Directions for this task:
A letter-for-letter copy of the listing is required, with no pictures in it.

Exercise data:
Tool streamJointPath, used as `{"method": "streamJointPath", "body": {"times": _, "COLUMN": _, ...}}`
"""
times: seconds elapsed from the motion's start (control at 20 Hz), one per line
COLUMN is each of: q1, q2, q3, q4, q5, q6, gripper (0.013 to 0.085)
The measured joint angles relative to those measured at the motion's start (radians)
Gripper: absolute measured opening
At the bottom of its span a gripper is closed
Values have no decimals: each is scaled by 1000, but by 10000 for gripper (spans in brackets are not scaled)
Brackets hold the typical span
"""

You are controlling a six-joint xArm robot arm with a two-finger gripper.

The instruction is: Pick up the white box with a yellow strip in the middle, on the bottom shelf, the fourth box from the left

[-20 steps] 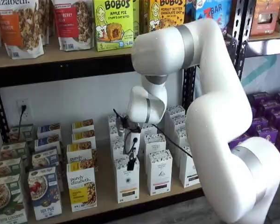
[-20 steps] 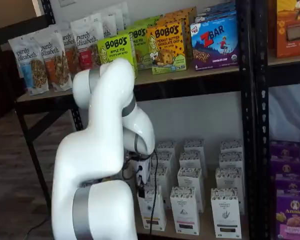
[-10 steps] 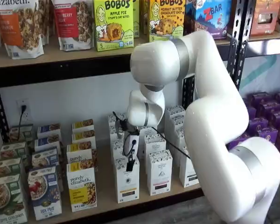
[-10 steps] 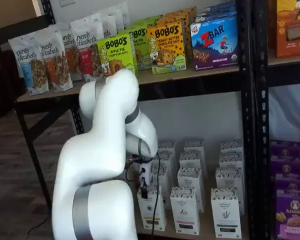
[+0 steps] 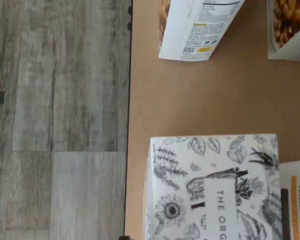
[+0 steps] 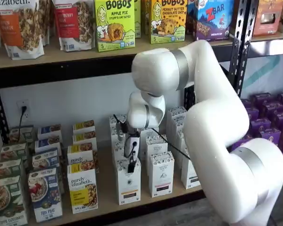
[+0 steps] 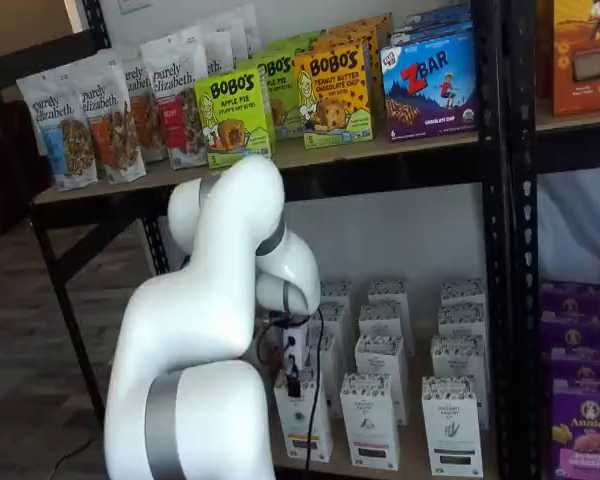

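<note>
The white box [image 6: 129, 186] stands at the front of the bottom shelf [image 6: 106, 190], a tall narrow carton that also shows in a shelf view lower down [image 7: 305, 430]. My gripper [image 6: 131, 165] hangs straight down over its top, its dark fingers right at the carton's upper edge with nothing held; it stands open. It also appears in a shelf view [image 7: 292, 385] beside a black cable. The wrist view looks onto the white box's leaf-patterned top [image 5: 210, 190], with an orange strip on the carton behind it [image 5: 292, 200] and bare shelf board [image 5: 200, 95] beside it.
Yellow granola boxes [image 6: 82, 190] stand close on the left and more white cartons [image 6: 160, 174] close on the right. The upper shelf's black beam [image 6: 61, 70] runs overhead. Purple boxes [image 6: 273, 122] fill the neighbouring rack. Grey floor [image 5: 60, 120] lies past the shelf's front edge.
The arm's upper joints have swung rightwards and closer to the rack. The gripper has stayed almost in place over the white box.
</note>
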State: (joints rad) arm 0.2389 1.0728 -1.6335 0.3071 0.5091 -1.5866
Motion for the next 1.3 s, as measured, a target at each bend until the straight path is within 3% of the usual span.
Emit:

Task output:
Tool streamJointPath, used as `{"method": "streamJointPath", "body": {"times": _, "COLUMN": _, ...}}`
"""
times: seconds elapsed from the motion's start (control at 20 Hz), one per line
COLUMN is each of: q1, q2, q3, q4, q5, q6, gripper (0.013 to 0.085)
The measured joint angles relative to those measured at the motion's start (radians)
Gripper: absolute measured opening
At the bottom of its span a gripper is closed
Values have no decimals: each is scaled by 1000, but by 10000 for gripper (spans in brackets are not scaled)
Brackets hold the typical span
"""

You are controlling a six-joint xArm robot arm with a two-finger gripper.

The instruction is: Pick up the white box with a yellow strip in the middle, on the bottom shelf, the fourth box from the left

[-20 steps] 
[-20 steps] 
[-10 steps] 
[-10 steps] 
[+0 steps] 
[+0 steps] 
[+0 steps] 

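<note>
The white box [image 6: 129, 186] stands at the front of the bottom shelf [image 6: 106, 190], a tall narrow carton that also shows in a shelf view lower down [image 7: 305, 430]. My gripper [image 6: 131, 165] hangs straight down over its top, its dark fingers right at the carton's upper edge with nothing held; it stands open. It also appears in a shelf view [image 7: 292, 385] beside a black cable. The wrist view looks onto the white box's leaf-patterned top [image 5: 210, 190], with an orange strip on the carton behind it [image 5: 292, 200] and bare shelf board [image 5: 200, 95] beside it.
Yellow granola boxes [image 6: 82, 190] stand close on the left and more white cartons [image 6: 160, 174] close on the right. The upper shelf's black beam [image 6: 61, 70] runs overhead. Purple boxes [image 6: 273, 122] fill the neighbouring rack. Grey floor [image 5: 60, 120] lies past the shelf's front edge.
The arm's upper joints have swung rightwards and closer to the rack. The gripper has stayed almost in place over the white box.
</note>
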State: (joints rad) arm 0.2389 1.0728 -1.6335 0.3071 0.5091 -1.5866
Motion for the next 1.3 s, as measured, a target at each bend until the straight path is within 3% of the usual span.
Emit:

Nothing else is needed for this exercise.